EINE MUTTER

PETER MANDL

von PETER MANDL

Story

Man hat nur EINE Mutter, sagte meine Kollegin, wenn ich unschlüssig war, übers Wochenende in die Wiener Heimat zu fahren. Mutti hatte es nie leicht. Auf eine graue oberschlesische Kindheit folgten Nazi- Ausbeutung als Arbeitsdienstmädel bei “Herrschaften” in Berlin und Ostsee- Junker- Gesindel.

Als sie 1941 mitten im Krieg meinem Vater nach Wien folgte, wurde sie in unserer proletarischen Umgebung aus Hass auf die deutschen Okkupanten wegen ihres “Piefke”- Akzents beim Greißler oft nicht bedient und kam weinend heim. Das legte sich bald, als sie Ogrosln, Zwirnknäulerl und Scheiss mi au unfallfrei auszusprechen lernte.

Wenn sie einmal von ihrem kriegsbedingt rationierten Stück Schokolade selbst abbeissen wollte, brüllte ich: Mutti, iß dem kleinen Peter nicht alles weg! Als wir 1945 vor den US-Bomben evakuiert wurden, ließ die Zillertaler Gastwirtsfamilie meinen 7 Monate alten Bruder verhungern. Dass das Leben mit meinem Vater ebenfalls die Hölle war, soll nur nebenbei erwähnt werden.

Beim jährlichen Ball der Roten Herzen der SPÖ Simmering und überhaupt öffentlich wurden meine jungen Eltern allerdings als Traumpaar wahrgenommen. Wenn sie im Arbeiter-Gesangsverein glockenhell “Wir sind das Bauvolk der kommenden Welt” tirilierte, zeigte ich ihr aus der ersten Reihe eine Zitrone, was den Vortrag lustig beeinflußte.

1960 kam die von uns beiden ersehnte Scheidung. Mutti drehte trotzdem das Gas auf, ich kam in Vorahnung früher aus dem Jazzklub, es war noch nichts passiert. Die Alimente waren lächerlich, sie lebte von Gelegenheitsarbeit und meinem allzu spärlichen Haushaltsgeld, eine harte Zeit. Doch im Sinne von Bertolt Brechts “unwürdiger Greisin” begann sie aufzublühen, gönnte sich mit ihren Freundinnen öfters ein Häferl Kaffee, ein Seiterl Bier.

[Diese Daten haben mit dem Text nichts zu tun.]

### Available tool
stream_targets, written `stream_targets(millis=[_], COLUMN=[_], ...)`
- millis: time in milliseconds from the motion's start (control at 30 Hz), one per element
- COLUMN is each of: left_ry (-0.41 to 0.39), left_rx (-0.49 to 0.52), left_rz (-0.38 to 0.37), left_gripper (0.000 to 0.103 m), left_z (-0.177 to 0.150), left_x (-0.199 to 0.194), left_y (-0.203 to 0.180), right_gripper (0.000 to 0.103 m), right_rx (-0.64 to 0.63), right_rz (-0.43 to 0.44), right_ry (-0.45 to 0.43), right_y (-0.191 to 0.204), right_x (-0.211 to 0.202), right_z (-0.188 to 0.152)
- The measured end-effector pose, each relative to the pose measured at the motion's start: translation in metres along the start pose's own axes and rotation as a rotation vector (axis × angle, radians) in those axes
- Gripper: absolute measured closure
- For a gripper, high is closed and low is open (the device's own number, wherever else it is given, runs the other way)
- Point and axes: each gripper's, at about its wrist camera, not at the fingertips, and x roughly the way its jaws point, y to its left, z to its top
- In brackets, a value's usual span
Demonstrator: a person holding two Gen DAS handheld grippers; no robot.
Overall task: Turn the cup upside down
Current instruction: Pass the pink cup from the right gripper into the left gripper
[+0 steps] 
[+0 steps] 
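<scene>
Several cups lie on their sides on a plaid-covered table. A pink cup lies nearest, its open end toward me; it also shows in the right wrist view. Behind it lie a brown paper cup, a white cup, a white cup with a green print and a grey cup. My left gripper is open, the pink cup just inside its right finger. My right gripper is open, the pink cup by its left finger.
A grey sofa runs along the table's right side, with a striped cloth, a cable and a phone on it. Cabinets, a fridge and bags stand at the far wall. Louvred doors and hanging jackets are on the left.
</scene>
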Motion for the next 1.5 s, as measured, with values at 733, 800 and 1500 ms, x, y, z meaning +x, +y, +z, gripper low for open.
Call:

1971 verließ ich sie karrierehalber in Richtung gewinnsüchtiges, schmähgebremstes Salzburg, aber nicht nur, dass ich mindestens jedes zweite Wochenende auf Heimatbesuch kam, machten wir auch zusammen zahlreiche Reisen. Mehrmals viele Wochen Cuba, England, Zypern, sämtliche Kanaren außer El Hierro. In ihr geliebtes Teneriffa schickte ich- inzwischen pekuniär recht flüssig- sie mehrmals für einige Monate auf “Langzeit“, ebenso auf mehrere Kuren nach Franzensbad.

Spätherbsttag 1996.Ich lande aus Nicaragua in Wien und finde einen Zettel: Mutti liegt mit einem leichten Schlaganfall im Spital. Der war dann nicht so leicht, sie wurde allerdings im Reha-Zentrum Großgmain großartig rehabilitiert und war fast wieder die alte Schmähführerin, als sie den Erfinder des Schlaganfalls „in die Goschn haun“ wollte.

Der zweite Schlag kam ein Jahr darauf, die Behandlung in der Reha-Klinik Bad Radkersburg war aber äußerst fahrlässig. Folge: Rollwagerl! In gutem Glauben überredete ich sie zu einer zwar schönen, aber langweiligen Seniorenresidenz in meiner Nähe, wo das Großstadtkind anno 2000 an gebrochenem Herzen starb.

Einen alten Baum verpflanzt man nicht!